“What is a Dolmen?”

By Richard Salzberg  ©2013 

“It was crazy,” he was saying. “You know, we hadn’t seen each other in, like, 25 years. And yet, honestly, in a way, I felt closer to him as a friend than with a hundred friendships that have come and gone during the same time.”

“Really?”

“Yeah.”

“Why do you think that is?”

“I don’t know.” He moved his chair closer to the table. “I guess because of the distance. ‘The safety of distance.’ He’s in Spain and I haven’t been back there in all that time. Too long . . .”

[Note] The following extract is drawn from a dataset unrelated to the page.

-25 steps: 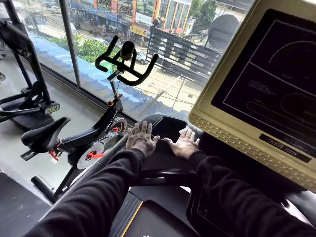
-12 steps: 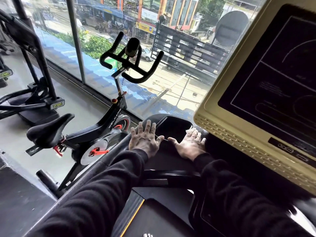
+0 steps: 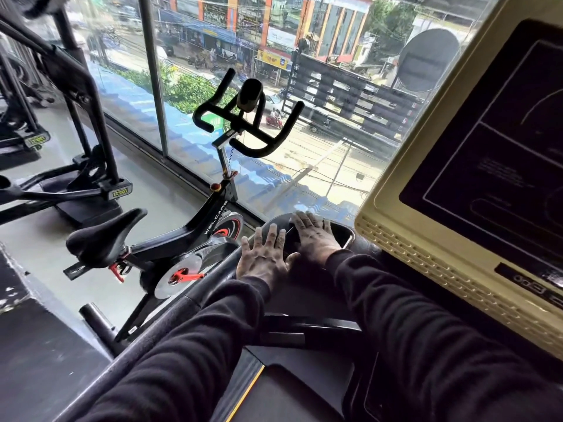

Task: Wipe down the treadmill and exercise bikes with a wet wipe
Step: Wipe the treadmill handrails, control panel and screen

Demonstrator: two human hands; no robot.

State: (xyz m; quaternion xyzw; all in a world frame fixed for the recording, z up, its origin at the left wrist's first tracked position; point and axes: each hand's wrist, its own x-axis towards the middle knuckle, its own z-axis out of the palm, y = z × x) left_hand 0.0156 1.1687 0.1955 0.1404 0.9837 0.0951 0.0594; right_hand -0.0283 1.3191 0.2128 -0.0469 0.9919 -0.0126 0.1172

“I thought you said he was English.”

“He is. Or was . . . but I guess you’re always English, right? Anyway, he’s lived in Spain for about 40 years. He was one of the young wanderers who went to Spain looking for ‘adventure and whatever comes our way.’ Then he fell in love and married a pretty señorita. They raised a beautiful little family there, and he’s done alright for himself as a trader and translator.”

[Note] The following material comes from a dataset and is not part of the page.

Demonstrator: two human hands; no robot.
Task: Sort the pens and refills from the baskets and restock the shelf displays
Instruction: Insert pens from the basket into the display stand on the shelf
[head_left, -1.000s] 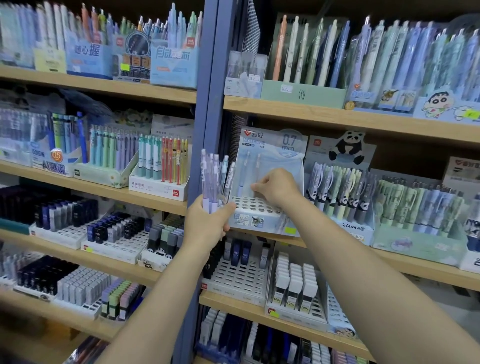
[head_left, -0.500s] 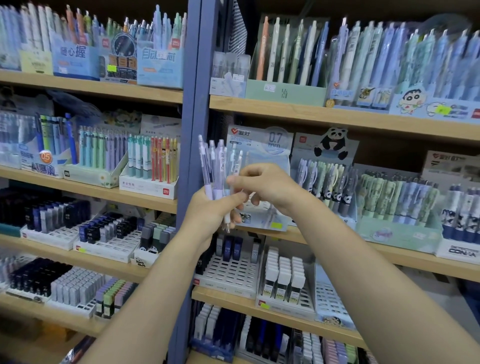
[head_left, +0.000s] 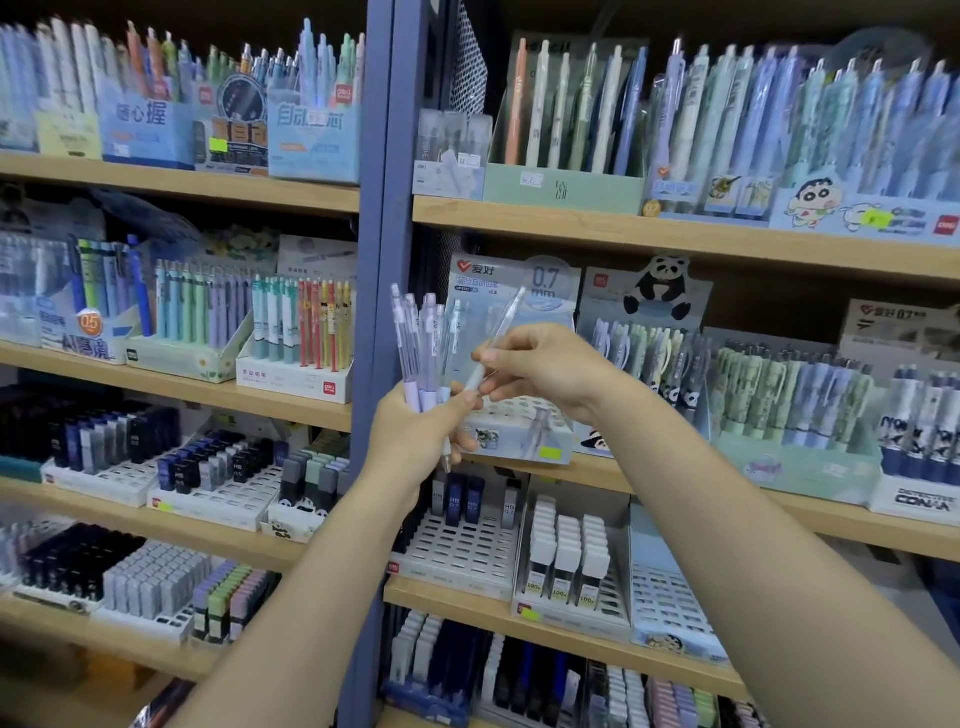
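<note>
The left hand (head_left: 415, 441) grips a bunch of pens (head_left: 421, 348) upright. At its 2 o'clock, the right hand (head_left: 545, 369) pinches one clear pen (head_left: 493, 343), tilted, before the display box (head_left: 514, 431).

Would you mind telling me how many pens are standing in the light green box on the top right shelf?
6 pens stand in the light green box: orange at the left, then cream, pale green, dark green, cream and blue at the right; more may be hidden behind.

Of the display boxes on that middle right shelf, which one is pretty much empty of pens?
The 0.7 mm box, directly behind the hands: its hole tray is nearly bare, while the panda box beside it is packed.
</note>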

“That’s how you met, right?”

“Right, he was a translator for some wildly aspirational stuff we were trying with some Spaniards a hundred years ago.” He quickly braked the musing. “Anyway . . . Michael’s a very clever cat. And when we finally get together to reconnect, it’s at a bar in a hotel in Lisbon.’

“That’s cool.”

“And then we spent a lot of the time discussing the dolmen he’s got on what he refers to as ‘his wife’s family’s property.’ ”

“Where’s that?”

“They have a finca – ”

“– what’s that?”

“It’s a place in the country. They call it “El Palancar.” Very rugged, beautiful land about seven miles from the Portuguese border, near the town of Valencia de Alcántara. From their land you can see an ancient Portuguese mountain village called Marvão.”

“So you finally got together and discussed a what – a dolmen – ?”Dolmen

 “Yeah.” He paused before deciding not to try to explain. “Yeah . . . it was really good to see him again.”

“I can imagine. And you said he knows a lot about American culture.”

“Yeah. Yeah, he’s very big on American politics and jazz. And track. He knows all about American track, for Christ’s sake.” He laughed, “Do you?”

“Sure. Everything.”

“Exactly. But track is a big thing over there, and he used to be a runner. He’s also a Class-A bird watcher, mostly in the wild, and a hell of a photographer. Anyway . . . we finally get together in person after so long, and it was really good. I really believe that by continuing to communicate over the years, first by mail and an occasional phone call, then by e-mail of course . . .’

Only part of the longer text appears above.